The various remembrance architectural projects

The ash pit

At the end of the war the area at the bottom of the camp called the “ash pit” was preserved. At first it was the septic ditch of the barracks’ toilets, but as the death rate soared the SS also started dumping the deportees’ ashes there. When Struthof became a penitentiary, it was separated from the bottom of the camp by a fence. A cross and temporary marker were erected there. Then, as part of the plan to turn the camp into a place of remembrance, Bertrand Monnet created an “ash pit” with the inscription “Honour and Country, Ossa Humiliata”, as well as a Wall of Remembrance intended for commemorative plaques. During the ceremony of 23 July 1960, General de Gaulle bowed before the one bearing the inscription “Here lie the ashes of unknown martyrs, victims of the Nazis, 1944”. Afterwards, a number of plaques were affixed to the Wall of Remembrance, which became the main place to pay respects inside the camp.

The lantern of the dead

The lantern of the dead, which burns day and night, was inaugurated by Minister Jean Sainteny on 22 July 1964. It is located in the SS kitchen gardens, between the Ehret villa and the barbed wire fence, where the ashes were spread as fertilizer.

The sand quarry

In 1970 a plaque replaced a wooden monument at the sand quarry, a place of execution for the Strasbourg Gestapo. It bears the inscription “To the memory of resistance members of all nationalities and of the 17 young patriots from Ballersdorf and environs (Haut-Rhin) executed here by the Nazis between 1941 and 1944”.

The Reclining Figure

The executive board was behind the creation of a bronze statue by sculptor Georges Halbout placed at the camp entrance in 1973. Minister André Bord inaugurated the Reclining Figure on 24 June 1973, during the annual ceremony, as well as a plaque in the crematory barrack to the memory of the 33 members of the Alsace-Vosges mobile group massacred at the same time as the members of the Alliance network. The Reclining Figure depicts the skeletal body of a deportee lying on the ground. A replica was erected at Père Lachaise cemetery in Paris at the centre of the Natzweiler-Struthof monument, inaugurated on 20 November 2004.
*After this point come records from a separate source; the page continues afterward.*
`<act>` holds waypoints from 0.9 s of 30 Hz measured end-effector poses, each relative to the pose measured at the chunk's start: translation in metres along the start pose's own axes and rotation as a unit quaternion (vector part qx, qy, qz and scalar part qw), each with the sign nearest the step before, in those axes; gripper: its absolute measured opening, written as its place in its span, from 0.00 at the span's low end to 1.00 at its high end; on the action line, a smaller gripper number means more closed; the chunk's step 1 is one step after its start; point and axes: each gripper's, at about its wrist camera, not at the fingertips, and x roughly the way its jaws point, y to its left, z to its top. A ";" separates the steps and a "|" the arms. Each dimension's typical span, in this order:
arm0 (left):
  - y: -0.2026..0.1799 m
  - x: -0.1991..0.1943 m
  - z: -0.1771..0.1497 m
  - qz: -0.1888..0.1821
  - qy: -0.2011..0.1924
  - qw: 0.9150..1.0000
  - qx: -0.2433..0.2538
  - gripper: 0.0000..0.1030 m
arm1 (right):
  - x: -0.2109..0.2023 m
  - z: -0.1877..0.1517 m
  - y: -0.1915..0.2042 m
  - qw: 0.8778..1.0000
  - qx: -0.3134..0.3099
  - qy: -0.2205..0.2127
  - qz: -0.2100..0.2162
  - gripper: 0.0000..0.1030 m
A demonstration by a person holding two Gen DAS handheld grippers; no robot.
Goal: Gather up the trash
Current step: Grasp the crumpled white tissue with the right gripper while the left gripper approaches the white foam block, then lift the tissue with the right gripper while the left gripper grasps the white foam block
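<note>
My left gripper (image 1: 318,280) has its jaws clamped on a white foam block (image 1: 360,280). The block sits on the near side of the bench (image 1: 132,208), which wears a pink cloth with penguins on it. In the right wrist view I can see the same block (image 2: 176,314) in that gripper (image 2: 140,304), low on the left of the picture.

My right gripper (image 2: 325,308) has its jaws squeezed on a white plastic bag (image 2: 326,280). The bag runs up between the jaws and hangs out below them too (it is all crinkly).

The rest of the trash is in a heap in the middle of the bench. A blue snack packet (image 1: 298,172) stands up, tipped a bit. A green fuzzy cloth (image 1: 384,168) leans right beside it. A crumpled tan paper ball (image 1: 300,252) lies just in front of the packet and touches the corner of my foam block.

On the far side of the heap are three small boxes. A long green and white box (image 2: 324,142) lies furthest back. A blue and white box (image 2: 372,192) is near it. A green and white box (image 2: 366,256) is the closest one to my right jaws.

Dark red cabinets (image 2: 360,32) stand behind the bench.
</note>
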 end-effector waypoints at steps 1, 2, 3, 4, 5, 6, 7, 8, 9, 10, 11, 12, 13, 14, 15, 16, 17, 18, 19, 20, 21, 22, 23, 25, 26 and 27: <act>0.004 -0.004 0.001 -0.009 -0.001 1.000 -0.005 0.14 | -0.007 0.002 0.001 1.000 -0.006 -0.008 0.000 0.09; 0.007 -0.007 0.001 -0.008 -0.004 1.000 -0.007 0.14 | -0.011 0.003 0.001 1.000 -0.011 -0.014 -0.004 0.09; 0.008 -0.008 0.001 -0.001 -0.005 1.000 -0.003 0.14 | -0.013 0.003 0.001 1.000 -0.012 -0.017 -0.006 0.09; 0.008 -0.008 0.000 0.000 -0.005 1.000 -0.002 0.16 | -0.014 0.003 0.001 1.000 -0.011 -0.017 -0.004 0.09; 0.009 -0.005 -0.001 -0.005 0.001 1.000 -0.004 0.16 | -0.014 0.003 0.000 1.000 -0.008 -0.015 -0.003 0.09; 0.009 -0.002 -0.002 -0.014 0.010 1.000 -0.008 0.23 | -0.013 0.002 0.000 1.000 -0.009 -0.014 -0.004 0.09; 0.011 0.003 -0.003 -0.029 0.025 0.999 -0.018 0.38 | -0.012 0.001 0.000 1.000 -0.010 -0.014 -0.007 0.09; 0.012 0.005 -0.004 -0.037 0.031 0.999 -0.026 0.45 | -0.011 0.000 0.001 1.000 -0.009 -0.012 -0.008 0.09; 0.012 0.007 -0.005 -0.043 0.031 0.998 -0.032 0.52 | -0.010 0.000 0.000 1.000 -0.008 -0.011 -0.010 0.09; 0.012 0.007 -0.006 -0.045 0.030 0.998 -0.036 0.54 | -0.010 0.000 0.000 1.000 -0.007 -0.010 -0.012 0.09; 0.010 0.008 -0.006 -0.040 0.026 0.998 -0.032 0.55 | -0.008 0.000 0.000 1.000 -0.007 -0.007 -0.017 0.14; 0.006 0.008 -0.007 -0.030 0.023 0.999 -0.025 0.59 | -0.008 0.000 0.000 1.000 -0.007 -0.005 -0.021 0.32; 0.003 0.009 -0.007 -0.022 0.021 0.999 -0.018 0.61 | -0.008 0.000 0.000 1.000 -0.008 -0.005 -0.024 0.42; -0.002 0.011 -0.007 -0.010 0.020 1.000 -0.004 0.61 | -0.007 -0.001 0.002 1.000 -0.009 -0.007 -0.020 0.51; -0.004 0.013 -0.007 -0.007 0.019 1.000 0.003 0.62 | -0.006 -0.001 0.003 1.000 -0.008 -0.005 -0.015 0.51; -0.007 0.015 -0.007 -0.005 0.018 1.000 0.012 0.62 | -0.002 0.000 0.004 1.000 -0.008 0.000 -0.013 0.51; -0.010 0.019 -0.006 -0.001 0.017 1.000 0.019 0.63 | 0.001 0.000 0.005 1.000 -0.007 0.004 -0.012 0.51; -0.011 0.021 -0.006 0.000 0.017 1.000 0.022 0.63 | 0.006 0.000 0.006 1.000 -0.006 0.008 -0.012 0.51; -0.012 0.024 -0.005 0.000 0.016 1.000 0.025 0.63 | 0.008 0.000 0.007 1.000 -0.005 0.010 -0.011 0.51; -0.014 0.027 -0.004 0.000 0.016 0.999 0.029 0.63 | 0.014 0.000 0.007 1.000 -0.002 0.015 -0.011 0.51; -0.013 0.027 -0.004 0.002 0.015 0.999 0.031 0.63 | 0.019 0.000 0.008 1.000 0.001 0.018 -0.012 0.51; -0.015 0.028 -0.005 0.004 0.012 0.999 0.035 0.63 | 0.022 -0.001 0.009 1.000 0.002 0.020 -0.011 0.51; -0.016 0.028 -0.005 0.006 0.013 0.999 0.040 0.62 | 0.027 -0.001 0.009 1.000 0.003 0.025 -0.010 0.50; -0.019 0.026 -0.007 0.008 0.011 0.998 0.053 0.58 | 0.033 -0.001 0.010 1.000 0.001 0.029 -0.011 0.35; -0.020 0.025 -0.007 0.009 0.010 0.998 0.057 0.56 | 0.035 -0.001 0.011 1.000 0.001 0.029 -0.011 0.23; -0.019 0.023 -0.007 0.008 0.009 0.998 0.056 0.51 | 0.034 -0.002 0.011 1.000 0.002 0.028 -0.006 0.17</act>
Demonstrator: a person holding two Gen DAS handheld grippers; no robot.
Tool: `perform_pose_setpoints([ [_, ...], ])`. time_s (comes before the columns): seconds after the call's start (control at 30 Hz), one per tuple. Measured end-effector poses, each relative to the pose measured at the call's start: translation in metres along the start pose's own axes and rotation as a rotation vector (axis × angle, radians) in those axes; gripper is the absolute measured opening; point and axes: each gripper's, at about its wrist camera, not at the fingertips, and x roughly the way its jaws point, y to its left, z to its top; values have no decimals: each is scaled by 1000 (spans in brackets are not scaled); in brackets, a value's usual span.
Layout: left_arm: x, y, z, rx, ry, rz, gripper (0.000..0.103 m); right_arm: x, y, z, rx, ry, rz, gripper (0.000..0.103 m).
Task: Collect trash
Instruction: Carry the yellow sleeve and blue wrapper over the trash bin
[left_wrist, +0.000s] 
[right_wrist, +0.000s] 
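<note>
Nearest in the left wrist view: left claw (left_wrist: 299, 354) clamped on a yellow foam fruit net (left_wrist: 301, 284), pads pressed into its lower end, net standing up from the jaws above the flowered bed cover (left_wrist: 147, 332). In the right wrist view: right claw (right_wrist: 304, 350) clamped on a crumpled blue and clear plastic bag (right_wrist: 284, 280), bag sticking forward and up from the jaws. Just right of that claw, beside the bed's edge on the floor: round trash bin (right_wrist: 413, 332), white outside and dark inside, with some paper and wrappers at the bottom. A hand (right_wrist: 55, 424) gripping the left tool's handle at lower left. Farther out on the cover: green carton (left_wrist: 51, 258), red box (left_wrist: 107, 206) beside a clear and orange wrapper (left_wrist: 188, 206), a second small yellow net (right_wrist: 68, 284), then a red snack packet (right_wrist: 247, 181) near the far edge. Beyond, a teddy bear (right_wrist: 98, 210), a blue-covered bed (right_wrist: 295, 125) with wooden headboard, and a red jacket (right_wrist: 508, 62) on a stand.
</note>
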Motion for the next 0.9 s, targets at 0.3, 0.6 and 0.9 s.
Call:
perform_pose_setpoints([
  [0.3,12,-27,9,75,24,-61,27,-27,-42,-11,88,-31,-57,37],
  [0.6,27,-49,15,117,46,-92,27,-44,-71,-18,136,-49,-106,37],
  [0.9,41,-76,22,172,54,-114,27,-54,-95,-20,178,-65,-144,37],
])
The plaque in homage to the four SOE women

On 22 June 1975 Prime Minister Jacques Chirac went to Struthof on the 30th anniversary of the camps’ Liberation. He unveiled a plaque next to the crematory oven in homage to four women in the SOE executed in the camp on the night of 6 July 1944.

The Lorraine Cross, homage to the deportation NN

On 24 June 1979 Maurice Plantier, junior minister in charge of veterans’ affairs and war victims, inaugurated a monument to the memory of those who died in the NN deportation. The marker surmounted by a Lorraine cross at the bottom of the camp in the centre of the first platform, which once housed the deportees’ barracks, bears the inscription “To the glory of the French resistance members who died or were executed in Nazi prisons”.

Place du Général Delestraint

22 June 1985: Jean Laurain, junior minister in charge of veterans’ affairs and war victims, inaugurated Place du Général Delestraint on the 40th anniversary of the camps’ liberation.